O lugar de Anacrônica fora ocupado por Kami. Ela mexia a colher em sua xícara, deixando algumas gotas escorrer pelo seu dedo. Malphas, em sua mesa, comia seus pedaços de abacate. Sua expressão não era nada agradável. Naquele momento, Kami tinha a certeza de que os planos de seu amigo estavam dando certo. No meio da sala, dois homens, prostrados de joelhos, esperavam sua sentença. Kami sorriu. Ver o sofrimento de pessoas ruins como eles era bem divertido. Na última semana, ela vinha mantido bem o seu personagem. Ela até cometeu os assassinatos que Malphas ordenou sem contestar sua consciência.

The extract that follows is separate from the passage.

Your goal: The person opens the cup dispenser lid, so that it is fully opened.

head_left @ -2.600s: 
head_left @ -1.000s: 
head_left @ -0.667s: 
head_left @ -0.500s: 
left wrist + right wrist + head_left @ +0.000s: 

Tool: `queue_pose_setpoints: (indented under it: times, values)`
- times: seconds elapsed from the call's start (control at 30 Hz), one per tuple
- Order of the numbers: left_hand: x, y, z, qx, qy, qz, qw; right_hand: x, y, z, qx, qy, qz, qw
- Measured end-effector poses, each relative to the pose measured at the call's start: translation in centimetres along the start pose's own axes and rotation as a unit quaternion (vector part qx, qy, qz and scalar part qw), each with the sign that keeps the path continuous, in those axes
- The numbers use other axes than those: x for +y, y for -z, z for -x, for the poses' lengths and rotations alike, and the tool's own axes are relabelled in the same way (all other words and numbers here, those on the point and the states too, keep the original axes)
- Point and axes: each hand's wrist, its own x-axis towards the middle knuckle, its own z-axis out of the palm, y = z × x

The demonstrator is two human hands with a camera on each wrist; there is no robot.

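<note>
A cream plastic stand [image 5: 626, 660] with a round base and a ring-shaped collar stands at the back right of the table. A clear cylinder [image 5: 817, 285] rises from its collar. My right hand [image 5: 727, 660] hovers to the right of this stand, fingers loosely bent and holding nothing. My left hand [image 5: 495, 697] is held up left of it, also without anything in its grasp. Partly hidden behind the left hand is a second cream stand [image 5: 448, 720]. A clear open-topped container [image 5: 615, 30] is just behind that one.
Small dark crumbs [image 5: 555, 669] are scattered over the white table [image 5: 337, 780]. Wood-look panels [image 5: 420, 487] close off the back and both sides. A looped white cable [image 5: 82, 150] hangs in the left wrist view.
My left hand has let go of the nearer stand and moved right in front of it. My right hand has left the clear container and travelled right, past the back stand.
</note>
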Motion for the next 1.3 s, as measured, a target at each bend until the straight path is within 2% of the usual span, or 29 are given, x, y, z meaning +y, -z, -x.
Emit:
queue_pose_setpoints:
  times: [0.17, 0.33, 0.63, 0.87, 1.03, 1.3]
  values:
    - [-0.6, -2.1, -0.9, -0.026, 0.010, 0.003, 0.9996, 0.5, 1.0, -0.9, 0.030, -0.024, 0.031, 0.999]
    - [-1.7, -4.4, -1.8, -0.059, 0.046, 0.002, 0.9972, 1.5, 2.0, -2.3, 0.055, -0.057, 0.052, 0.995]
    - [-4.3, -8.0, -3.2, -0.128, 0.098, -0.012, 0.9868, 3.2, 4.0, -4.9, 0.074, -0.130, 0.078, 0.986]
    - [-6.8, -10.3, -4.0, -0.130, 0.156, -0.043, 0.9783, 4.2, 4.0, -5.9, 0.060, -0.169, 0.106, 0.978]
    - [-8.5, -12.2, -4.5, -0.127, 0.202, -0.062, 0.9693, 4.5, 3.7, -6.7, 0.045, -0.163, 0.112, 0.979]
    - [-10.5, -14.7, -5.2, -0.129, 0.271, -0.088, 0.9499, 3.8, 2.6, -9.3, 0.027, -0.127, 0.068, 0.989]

— Vocês dois são uma desgraça! — gritou Puro Osso. — O negócio de nossa família foi destruído por sua negligência! Se vocês tivessem nos ouvido e prestado atenção em quem entrava ou saía de seus postos, provavelmente não estariam diante dos pés de meu pai.
— Quero ouvir de vocês tudo o que viram, cada detalhe — disse Kami.
— Está louca? — retrucou Papa Defunto —, já sabemos o que aconteceu, não precisamos ficar voltando ao vômito como um vira-lata.
— Se me permite dizer, já que sou nova em seu conselho particular, acredito que precisamos saber mais sobre o inimigo se quisermos combatê-lo.
— Tem razão — disse Malphas —, narre para nós tudo o que viram. Nossa equipe tem que ser uma família. Anacrônica pereceu, então não temos uma voz feminina para nos consolar, por isso, quero que tratem Kami como sua mãe. Será que fui claro?
— Sim, senhor — respondeu todas as vozes, incluindo a de Kami.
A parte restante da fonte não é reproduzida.